■ Brief
Reproduce the lines below exactly. Begin with the first, end with the line containing "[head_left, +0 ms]", and leave out the pictures.

■ Provided data
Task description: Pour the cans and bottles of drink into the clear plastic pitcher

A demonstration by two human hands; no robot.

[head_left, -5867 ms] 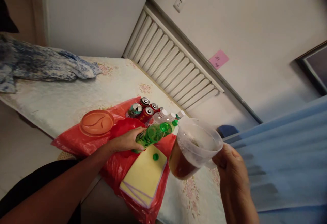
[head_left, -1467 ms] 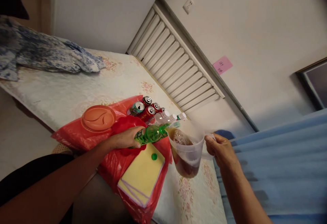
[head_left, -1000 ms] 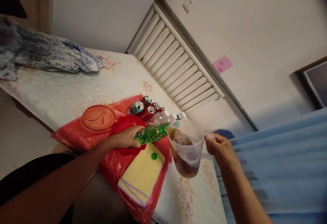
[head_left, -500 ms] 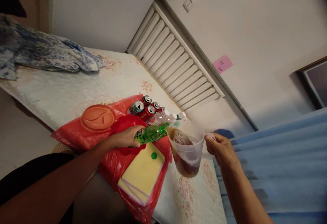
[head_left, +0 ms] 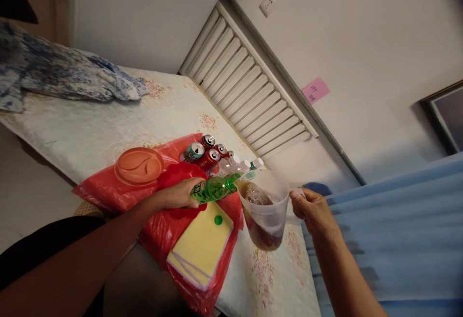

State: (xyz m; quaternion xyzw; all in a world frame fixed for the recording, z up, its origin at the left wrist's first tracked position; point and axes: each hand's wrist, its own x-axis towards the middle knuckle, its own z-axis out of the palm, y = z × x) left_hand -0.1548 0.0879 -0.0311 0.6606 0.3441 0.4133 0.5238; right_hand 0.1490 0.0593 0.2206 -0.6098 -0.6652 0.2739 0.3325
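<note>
My left hand (head_left: 184, 193) is wrapped round a green plastic bottle (head_left: 216, 189), tilted with its mouth at the rim of a clear plastic jug (head_left: 265, 211). My right hand (head_left: 314, 209) grips the jug's handle, holding the jug above the table's edge side. Dark brown liquid with foam on top fills part of the jug. Under the bottle lie a red scalloped dish (head_left: 177, 176) and a folded yellow cloth (head_left: 202, 242). A small green cap (head_left: 218, 220) rests on the cloth.
An orange divided dish (head_left: 139, 166) sits on red plastic sheeting (head_left: 104, 189). Several cans (head_left: 194, 151) and clear bottles (head_left: 231, 163) stand behind. Patterned fabric (head_left: 79, 78) lies far left on the table (head_left: 173, 109). A radiator (head_left: 249, 85) and blue curtain (head_left: 398, 230) border it.
</note>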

■ Response to the task
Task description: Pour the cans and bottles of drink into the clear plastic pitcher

A demonstration by two human hands; no robot.

[head_left, -5867 ms] 
[head_left, -1467 ms] 
[head_left, -1000 ms] 
[head_left, -500 ms] 
[head_left, +0 ms] 

Nothing else is part of this answer.